• _The task_: All the data beneath this line is to be reproduced exactly.

[Opening Data below section]

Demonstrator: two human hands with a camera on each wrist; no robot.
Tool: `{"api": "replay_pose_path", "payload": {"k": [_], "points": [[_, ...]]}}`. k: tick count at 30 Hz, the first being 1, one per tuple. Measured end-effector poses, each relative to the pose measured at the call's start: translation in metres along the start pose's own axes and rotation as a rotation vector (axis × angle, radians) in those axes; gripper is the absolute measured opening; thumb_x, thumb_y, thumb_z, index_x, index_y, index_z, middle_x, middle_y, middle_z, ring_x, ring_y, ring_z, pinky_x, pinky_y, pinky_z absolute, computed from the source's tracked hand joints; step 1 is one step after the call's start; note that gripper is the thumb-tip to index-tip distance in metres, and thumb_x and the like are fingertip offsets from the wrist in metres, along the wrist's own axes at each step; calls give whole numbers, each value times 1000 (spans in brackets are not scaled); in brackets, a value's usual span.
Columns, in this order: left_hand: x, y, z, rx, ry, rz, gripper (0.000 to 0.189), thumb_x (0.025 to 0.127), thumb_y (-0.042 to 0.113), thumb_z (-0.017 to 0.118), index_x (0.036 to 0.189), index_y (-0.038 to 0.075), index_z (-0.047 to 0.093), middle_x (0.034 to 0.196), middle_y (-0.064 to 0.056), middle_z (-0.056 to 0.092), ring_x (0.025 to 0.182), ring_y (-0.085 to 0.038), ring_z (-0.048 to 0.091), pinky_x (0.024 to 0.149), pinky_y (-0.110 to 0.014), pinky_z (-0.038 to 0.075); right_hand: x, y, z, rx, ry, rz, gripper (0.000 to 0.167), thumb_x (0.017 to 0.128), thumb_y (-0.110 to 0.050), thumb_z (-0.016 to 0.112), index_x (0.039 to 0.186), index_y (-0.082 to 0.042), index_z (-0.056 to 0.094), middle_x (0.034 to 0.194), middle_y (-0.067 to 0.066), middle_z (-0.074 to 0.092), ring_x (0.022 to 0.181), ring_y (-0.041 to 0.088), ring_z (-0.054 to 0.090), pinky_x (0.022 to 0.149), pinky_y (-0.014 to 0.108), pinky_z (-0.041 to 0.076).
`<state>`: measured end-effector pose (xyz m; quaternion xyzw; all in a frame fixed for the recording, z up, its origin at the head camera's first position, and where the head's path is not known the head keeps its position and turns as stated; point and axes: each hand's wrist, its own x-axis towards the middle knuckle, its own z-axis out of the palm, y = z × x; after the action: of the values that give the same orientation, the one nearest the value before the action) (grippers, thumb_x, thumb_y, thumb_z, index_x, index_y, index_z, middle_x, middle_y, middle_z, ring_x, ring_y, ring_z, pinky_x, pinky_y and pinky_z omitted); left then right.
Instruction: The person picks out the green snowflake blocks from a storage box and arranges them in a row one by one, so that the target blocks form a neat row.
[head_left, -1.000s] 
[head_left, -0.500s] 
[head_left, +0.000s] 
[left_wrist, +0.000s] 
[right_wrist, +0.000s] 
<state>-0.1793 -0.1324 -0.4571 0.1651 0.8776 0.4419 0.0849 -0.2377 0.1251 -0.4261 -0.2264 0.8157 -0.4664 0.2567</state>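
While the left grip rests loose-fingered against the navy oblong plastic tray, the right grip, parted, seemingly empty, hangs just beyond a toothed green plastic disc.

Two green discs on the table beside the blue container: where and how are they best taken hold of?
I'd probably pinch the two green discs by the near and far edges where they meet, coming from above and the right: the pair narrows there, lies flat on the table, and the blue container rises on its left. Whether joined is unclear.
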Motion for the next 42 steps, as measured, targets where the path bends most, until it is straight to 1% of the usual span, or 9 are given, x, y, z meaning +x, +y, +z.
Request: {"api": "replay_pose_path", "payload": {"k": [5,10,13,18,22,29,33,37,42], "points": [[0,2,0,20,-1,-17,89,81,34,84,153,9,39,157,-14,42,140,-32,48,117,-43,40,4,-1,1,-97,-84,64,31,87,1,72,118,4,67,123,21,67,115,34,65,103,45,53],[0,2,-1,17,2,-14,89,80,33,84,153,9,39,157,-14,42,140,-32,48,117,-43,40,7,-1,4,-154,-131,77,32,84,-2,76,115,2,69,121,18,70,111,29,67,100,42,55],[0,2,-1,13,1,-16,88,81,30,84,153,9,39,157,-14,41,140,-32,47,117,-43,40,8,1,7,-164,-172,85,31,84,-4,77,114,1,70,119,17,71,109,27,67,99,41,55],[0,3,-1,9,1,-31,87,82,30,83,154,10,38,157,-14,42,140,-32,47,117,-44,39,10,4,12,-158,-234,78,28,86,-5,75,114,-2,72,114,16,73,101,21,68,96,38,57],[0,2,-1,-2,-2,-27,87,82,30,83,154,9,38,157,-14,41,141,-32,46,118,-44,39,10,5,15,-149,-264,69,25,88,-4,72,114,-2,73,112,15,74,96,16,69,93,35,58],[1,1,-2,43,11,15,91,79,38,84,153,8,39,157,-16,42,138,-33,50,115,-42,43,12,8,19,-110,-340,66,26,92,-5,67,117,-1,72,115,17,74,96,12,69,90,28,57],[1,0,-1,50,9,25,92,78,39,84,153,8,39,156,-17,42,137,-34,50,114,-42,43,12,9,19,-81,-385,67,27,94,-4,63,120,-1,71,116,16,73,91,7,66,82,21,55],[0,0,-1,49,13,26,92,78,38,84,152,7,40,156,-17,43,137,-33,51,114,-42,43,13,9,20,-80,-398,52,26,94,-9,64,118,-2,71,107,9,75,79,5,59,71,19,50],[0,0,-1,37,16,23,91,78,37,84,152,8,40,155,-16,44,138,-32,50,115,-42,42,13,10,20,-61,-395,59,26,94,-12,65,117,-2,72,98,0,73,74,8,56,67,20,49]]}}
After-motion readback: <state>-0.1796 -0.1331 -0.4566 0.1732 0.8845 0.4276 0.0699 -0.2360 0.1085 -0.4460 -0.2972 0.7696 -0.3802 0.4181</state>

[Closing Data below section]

• _Solution to the exercise_:
Demonstrator: two human hands with a camera on each wrist; no robot.
Tool: `{"api": "replay_pose_path", "payload": {"k": [_], "points": [[_, ...]]}}`. k: tick count at 30 Hz, the first being 1, one per tuple. Measured end-effector poses, each relative to the pose measured at the call's start: translation in metres along the start pose's own axes and rotation as a rotation vector (axis × angle, radians) in those axes; gripper is the absolute measured opening; thumb_x, thumb_y, thumb_z, index_x, index_y, index_z, middle_x, middle_y, middle_z, ring_x, ring_y, ring_z, pinky_x, pinky_y, pinky_z absolute, computed from the source's tracked hand joints; step 1 is one step after the call's start; note that gripper is the thumb-tip to index-tip distance in metres, and thumb_x and the like are fingertip offsets from the wrist in metres, along the wrist's own axes at each step; calls give whole numbers, each value times 1000 (spans in brackets are not scaled); in brackets, a value's usual span.
Columns, in this order: left_hand: x, y, z, rx, ry, rz, gripper (0.000 to 0.189), thumb_x (0.025 to 0.127), thumb_y (-0.042 to 0.113), thumb_z (-0.017 to 0.118), index_x (0.036 to 0.189), index_y (-0.038 to 0.075), index_z (-0.047 to 0.093), middle_x (0.034 to 0.196), middle_y (-0.064 to 0.056), middle_z (-0.056 to 0.092), ring_x (0.025 to 0.182), ring_y (-0.085 to 0.038), ring_z (-0.048 to 0.091), pinky_x (0.024 to 0.149), pinky_y (-0.110 to 0.014), pinky_z (-0.038 to 0.075); right_hand: x, y, z, rx, ry, rz, gripper (0.000 to 0.167), thumb_x (0.017 to 0.128), thumb_y (-0.110 to 0.050), thumb_z (-0.016 to 0.112), index_x (0.039 to 0.186), index_y (-0.082 to 0.042), index_z (-0.056 to 0.094), middle_x (0.034 to 0.194), middle_y (-0.067 to 0.066), middle_z (-0.074 to 0.092), ring_x (0.022 to 0.181), ring_y (-0.041 to 0.088), ring_z (-0.054 to 0.090), pinky_x (0.022 to 0.149), pinky_y (-0.014 to 0.108), pinky_z (-0.041 to 0.076).
`<state>`: measured end-effector pose (xyz m; quaternion xyzw; all in a frame fixed for the recording, z up, its origin at the head camera's first position, and where the head's path is not known the head keeps its position and turns as stated; point and axes: each hand's wrist, its own x-axis towards the middle knuckle, its own z-axis out of the palm, y = z × x; after the action: of the values that give the same orientation, the one nearest the value before the action) (grippers, thumb_x, thumb_y, thumb_z, index_x, index_y, index_z, middle_x, middle_y, middle_z, ring_x, ring_y, ring_z, pinky_x, pinky_y and pinky_z omitted); left then right.
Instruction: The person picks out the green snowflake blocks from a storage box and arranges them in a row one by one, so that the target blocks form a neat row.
[head_left, -1.000s] 
[head_left, -0.500s] 
[head_left, +0.000s] 
[left_wrist, +0.000s] 
[right_wrist, +0.000s] 
<state>-0.1793 -0.1324 -0.4571 0.1651 0.8776 0.4419 0.0849 -0.2377 0.1251 -0.4261 -0.2264 0.8157 -0.4664 0.2567</state>
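While the left grip rests loose-fingered against the navy oblong plastic tray, the right grip, parted, seemingly empty, hangs just beyond a toothed green plastic disc.

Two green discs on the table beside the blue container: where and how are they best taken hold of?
I'd probably pinch the two green discs by the near and far edges where they meet, coming from above and the right: the pair narrows there, lies flat on the table, and the blue container rises on its left. Whether joined is unclear.
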Motion for the next 42 steps, as measured, targets where the path bends most, until it is straight to 1% of the usual span, or 9 are given, x, y, z meaning +x, +y, +z.
Request: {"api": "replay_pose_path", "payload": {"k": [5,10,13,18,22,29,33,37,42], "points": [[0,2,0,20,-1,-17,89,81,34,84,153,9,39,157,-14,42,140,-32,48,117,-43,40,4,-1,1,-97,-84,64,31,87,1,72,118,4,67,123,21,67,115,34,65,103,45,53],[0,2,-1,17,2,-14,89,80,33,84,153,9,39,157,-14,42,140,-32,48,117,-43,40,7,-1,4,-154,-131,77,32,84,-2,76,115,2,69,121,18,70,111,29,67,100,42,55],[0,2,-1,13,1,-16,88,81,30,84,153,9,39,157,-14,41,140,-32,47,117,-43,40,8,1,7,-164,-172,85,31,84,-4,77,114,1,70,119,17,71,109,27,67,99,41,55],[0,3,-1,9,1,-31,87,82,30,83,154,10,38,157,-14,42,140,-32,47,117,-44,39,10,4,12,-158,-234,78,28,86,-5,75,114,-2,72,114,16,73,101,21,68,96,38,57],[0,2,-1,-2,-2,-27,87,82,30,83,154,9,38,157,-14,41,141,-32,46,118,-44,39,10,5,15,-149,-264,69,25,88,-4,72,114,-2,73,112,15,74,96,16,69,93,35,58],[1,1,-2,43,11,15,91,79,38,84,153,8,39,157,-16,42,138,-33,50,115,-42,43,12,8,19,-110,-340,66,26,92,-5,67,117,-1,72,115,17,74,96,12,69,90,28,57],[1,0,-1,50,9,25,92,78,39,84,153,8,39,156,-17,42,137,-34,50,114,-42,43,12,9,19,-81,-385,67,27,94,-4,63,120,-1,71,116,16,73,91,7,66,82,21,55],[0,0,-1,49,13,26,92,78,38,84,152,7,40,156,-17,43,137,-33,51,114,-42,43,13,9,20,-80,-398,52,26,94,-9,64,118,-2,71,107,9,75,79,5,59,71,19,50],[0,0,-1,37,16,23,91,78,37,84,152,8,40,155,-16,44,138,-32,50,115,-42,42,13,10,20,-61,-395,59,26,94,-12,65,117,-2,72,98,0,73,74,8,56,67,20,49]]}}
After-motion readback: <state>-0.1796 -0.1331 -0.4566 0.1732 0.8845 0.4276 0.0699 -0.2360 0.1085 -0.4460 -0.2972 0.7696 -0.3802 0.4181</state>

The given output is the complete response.